> **EXERCISE BRIEF**
Return, from the listing below, every line that includes "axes".

> **DATA PROVIDED**
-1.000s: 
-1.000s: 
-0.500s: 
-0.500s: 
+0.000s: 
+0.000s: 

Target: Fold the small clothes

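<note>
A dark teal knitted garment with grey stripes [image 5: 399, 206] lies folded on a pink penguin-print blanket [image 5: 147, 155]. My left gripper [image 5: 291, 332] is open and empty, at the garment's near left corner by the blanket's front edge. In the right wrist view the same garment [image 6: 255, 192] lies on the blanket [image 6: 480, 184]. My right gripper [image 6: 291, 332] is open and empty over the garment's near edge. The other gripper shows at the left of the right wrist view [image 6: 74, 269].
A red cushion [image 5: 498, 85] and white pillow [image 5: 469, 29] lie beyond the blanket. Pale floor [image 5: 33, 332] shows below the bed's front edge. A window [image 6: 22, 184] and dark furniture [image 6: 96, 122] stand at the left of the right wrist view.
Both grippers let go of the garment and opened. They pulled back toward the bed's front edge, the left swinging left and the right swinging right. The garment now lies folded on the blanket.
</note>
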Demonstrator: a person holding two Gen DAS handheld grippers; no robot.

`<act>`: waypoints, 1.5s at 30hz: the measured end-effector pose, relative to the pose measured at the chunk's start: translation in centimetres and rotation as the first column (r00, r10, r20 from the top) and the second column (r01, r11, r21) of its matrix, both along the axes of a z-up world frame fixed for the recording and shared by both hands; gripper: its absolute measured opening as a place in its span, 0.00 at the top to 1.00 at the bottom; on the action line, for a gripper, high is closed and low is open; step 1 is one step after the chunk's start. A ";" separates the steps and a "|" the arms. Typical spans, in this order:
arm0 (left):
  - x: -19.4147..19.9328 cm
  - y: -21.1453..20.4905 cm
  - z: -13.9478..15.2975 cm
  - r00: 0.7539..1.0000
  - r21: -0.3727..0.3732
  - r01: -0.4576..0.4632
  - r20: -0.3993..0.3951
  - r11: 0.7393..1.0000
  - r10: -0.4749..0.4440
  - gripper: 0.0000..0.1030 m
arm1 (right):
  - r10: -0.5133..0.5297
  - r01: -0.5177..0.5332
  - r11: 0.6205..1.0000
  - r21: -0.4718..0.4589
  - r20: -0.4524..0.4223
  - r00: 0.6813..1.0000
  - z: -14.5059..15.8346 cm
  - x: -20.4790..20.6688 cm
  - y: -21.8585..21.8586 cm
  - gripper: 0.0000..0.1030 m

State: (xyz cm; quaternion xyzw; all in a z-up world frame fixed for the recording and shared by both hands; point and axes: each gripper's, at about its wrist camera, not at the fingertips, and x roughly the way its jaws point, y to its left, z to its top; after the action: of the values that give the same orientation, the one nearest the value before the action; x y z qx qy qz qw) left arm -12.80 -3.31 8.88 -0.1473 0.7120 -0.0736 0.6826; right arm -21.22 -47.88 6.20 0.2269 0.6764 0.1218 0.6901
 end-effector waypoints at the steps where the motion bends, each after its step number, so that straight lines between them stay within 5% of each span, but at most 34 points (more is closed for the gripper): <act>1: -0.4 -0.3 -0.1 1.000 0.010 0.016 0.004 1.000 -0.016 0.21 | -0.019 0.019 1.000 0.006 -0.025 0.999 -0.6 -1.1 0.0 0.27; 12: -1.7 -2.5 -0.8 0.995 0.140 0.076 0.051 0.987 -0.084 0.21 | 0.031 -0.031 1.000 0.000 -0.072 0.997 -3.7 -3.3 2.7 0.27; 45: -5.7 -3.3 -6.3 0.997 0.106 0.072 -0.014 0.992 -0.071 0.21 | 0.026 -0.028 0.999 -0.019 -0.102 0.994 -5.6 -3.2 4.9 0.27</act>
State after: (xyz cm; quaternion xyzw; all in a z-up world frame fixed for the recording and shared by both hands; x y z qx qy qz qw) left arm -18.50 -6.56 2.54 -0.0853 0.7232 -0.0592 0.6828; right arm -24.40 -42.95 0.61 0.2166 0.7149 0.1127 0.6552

> **YOUR SOLUTION**
`<act>`: waypoints, 1.5s at 30hz: the measured end-effector pose, relative to the pose measured at the chunk's start: translation in centimetres and rotation as the first column (r00, r10, r20 from the top) and the second column (r01, r11, r21) of its matrix, both along the axes of a z-up world frame fixed for the recording and shared by both hands; gripper: its absolute measured opening as a place in its span, 0.00 at the top to 1.00 at the bottom; on the action line, for a gripper, high is closed and low is open; step 1 is one step after the chunk's start. A ";" separates the steps and a "|" the arms. Typical spans, in this order:
State: (xyz cm; quaternion xyzw; all in a z-up world frame fixed for the recording and shared by both hands; point and axes: each gripper's, at about its wrist camera, not at the fingertips, and x roughly the way its jaws point, y to its left, z to its top; after the action: of the values that give the same orientation, the one nearest the value before the action; x y z qx qy qz qw) left arm -12.80 -3.31 8.88 -0.1473 0.7120 -0.0736 0.6826; right arm -21.22 -47.88 6.20 0.2269 0.6764 0.1218 0.6901

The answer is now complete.